A good example of those "hints" in the Sagas is in Laxdaela Saga where Ketill Flatnose states in Chapter 2: "But Ketill said, "Into that fishing place I shall never come in my old age."". https://sagadb.org/laxdaela_saga.en
What is established is that Iceland was known to many long before it was formally settled.
One last example from Laxdaela is the reference to other sources is what is written at the end of Chapter 19 in Laxdaela Saga. Where the feud between the two families of Hrut and his former in-laws and other members of the community his former wife was from and is mentioned in the book "Brennu-Njáls-Saga". At the end of Chapter 19 in Laxdaela is written: ...."Unn left him, and thence sprang the quarrels between the men of Salmon-river-Dale and the men of Fleetlithe".

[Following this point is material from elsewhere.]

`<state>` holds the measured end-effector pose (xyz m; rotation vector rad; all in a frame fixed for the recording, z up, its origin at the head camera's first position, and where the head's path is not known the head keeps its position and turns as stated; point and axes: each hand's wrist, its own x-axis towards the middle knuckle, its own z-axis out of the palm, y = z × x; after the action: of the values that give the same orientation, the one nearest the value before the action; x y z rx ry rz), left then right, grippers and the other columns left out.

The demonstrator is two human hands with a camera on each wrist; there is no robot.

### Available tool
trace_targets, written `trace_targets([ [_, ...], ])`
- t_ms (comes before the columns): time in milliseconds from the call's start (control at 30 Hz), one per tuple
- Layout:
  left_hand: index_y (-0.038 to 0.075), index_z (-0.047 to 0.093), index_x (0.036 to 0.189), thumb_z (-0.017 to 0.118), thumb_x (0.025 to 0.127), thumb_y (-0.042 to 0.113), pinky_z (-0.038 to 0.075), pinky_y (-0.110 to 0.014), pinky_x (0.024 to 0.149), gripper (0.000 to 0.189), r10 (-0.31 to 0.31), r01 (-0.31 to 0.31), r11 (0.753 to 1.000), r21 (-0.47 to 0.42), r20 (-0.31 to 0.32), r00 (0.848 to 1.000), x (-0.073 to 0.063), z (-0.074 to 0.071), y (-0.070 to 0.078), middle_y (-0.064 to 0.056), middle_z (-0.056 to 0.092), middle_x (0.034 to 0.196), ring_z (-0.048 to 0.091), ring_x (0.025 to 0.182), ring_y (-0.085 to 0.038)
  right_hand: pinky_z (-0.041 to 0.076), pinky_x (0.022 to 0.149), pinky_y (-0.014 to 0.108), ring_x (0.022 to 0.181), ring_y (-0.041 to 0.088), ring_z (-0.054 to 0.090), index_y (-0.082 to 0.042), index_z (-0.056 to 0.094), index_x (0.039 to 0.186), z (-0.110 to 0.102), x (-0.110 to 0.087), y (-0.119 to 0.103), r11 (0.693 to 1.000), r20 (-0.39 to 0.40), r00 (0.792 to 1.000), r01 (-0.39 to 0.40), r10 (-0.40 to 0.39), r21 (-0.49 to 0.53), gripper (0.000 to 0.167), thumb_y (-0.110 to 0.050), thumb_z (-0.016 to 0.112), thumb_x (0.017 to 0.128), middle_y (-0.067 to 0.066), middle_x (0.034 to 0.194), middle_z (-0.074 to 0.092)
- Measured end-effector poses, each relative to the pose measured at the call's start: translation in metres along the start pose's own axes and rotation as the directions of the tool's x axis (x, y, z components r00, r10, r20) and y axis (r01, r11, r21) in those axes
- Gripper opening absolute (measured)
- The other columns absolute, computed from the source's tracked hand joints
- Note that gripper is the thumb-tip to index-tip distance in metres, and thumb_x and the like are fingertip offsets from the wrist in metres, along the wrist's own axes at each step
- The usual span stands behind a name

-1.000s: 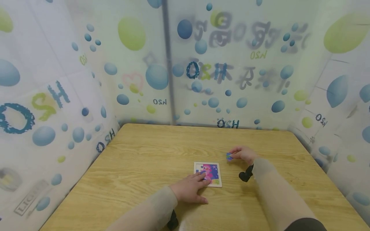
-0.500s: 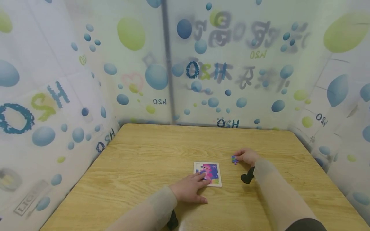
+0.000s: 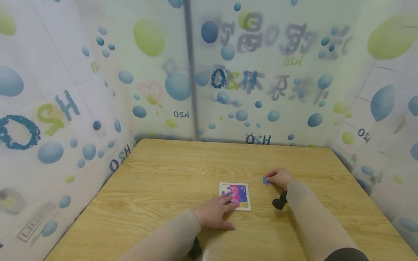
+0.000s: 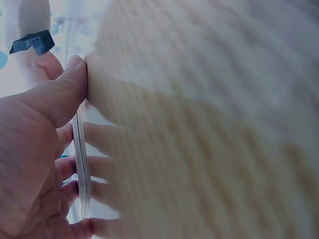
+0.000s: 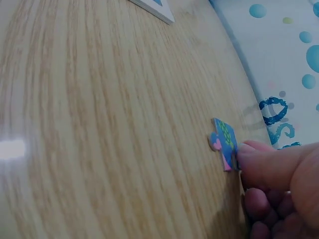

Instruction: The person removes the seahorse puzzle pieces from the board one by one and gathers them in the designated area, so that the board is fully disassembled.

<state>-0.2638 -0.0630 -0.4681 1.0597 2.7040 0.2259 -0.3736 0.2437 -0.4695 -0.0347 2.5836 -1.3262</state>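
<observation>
A square jigsaw puzzle (image 3: 242, 195) with a pink creature on a purple-blue ground lies in a white frame on the table. My left hand (image 3: 217, 213) rests on its lower left part, fingers spread, covering some of the picture; the left wrist view shows the fingers (image 4: 70, 169) lying over the frame's edge. To the right of the puzzle, my right hand (image 3: 280, 177) pinches a small blue puzzle piece (image 5: 225, 144) between thumb and forefinger. Green leaf marks and pink patches show on the piece. It is at or just above the tabletop; I cannot tell which.
The wooden table (image 3: 163, 170) reaches back to a patterned curtain (image 3: 228, 108) with blue and green drops, which also hangs along both sides. Black wrist straps (image 3: 279, 201) sit at the sleeve cuffs.
My right hand has moved a little to the right and toward me with the puzzle piece, whose angle has turned. The left hand stays on the puzzle.
</observation>
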Motion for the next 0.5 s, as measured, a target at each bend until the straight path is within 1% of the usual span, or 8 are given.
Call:
trace_targets([
  [100,0.027,0.033,0.151,0.055,0.086,0.064,0.024,-0.044,0.114,0.078,0.000,0.000,1.000,0.000,0.003,1.000,0.000,0.000,0.000,-0.003,0.020,0.159,0.020,0.144,-0.027,0.042,0.083,0.039,0.093,0.026,0.051,0.007,0.061,0.109,-0.003,0.000,0.003,1.000,0.003,1.000,0.011,-0.011,0.013,0.021,-0.008,0.058,0.095,0.014,0.103,0.061],
  [200,0.026,0.033,0.151,0.056,0.087,0.063,0.024,-0.044,0.115,0.078,0.000,0.000,1.000,-0.005,0.006,1.000,0.001,-0.001,0.000,-0.004,0.020,0.159,0.020,0.145,-0.028,0.043,0.079,0.037,0.094,0.025,0.050,0.007,0.060,0.114,-0.004,-0.001,0.002,0.999,-0.012,1.000,0.016,-0.016,0.031,0.028,-0.015,0.057,0.097,0.015,0.107,0.060],
  [267,0.025,0.034,0.151,0.056,0.087,0.062,0.024,-0.044,0.115,0.078,0.003,-0.003,1.000,-0.004,0.005,1.000,0.001,-0.001,0.001,-0.005,0.021,0.159,0.020,0.144,-0.028,0.044,0.081,0.039,0.096,0.027,0.051,0.007,0.059,0.117,-0.002,-0.002,-0.002,0.999,-0.026,1.000,0.018,-0.017,0.049,0.031,-0.016,0.056,0.097,0.017,0.110,0.060],
  [333,0.024,0.034,0.151,0.056,0.087,0.062,0.023,-0.044,0.115,0.078,0.006,-0.006,1.000,-0.001,0.007,1.000,0.001,-0.002,0.000,-0.005,0.021,0.159,0.020,0.144,-0.028,0.044,0.086,0.041,0.099,0.028,0.052,0.006,0.058,0.119,0.002,-0.001,-0.006,0.998,-0.029,1.000,0.012,-0.010,0.059,0.032,-0.018,0.056,0.098,0.017,0.111,0.060],
  [400,0.024,0.034,0.151,0.055,0.087,0.063,0.024,-0.044,0.114,0.078,0.006,-0.006,1.000,-0.002,0.011,1.000,0.001,-0.002,0.000,-0.005,0.021,0.159,0.020,0.145,-0.028,0.044,0.089,0.044,0.101,0.028,0.053,0.004,0.058,0.121,0.008,0.000,-0.012,0.999,-0.021,1.000,0.010,-0.009,0.041,0.033,-0.020,0.055,0.098,0.016,0.114,0.060],
  [433,0.024,0.034,0.151,0.055,0.087,0.063,0.024,-0.044,0.114,0.078,0.005,-0.005,1.000,-0.002,0.014,1.000,0.001,-0.002,0.000,-0.005,0.020,0.159,0.020,0.145,-0.028,0.044,0.089,0.044,0.102,0.028,0.053,0.003,0.058,0.122,0.011,0.001,-0.015,0.999,-0.015,1.000,0.012,-0.011,0.032,0.034,-0.021,0.055,0.098,0.016,0.116,0.059],
  [500,0.025,0.033,0.151,0.054,0.087,0.063,0.024,-0.044,0.114,0.078,0.002,-0.001,1.000,-0.010,0.020,1.000,0.001,-0.002,0.000,-0.004,0.020,0.159,0.019,0.145,-0.027,0.045,0.085,0.042,0.099,0.027,0.053,0.000,0.059,0.122,0.019,0.002,-0.021,1.000,0.001,1.000,0.008,-0.008,0.026,0.034,-0.024,0.056,0.098,0.015,0.116,0.059],
])
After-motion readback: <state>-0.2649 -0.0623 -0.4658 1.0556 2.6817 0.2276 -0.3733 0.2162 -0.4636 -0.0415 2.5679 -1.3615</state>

A niece of Hrutur, Hallgerdur, married over there and was never accepted in that community and her story is told in the story Brennu-Njal Saga
https://en.wikipedia.org/wiki/Nj%C3%A1ls_saga
My advice is to treat these ancient sources with an open mind, because there is always emerging new methods and reliable information to assess in a scientific and academic way the truthfulness of these sources.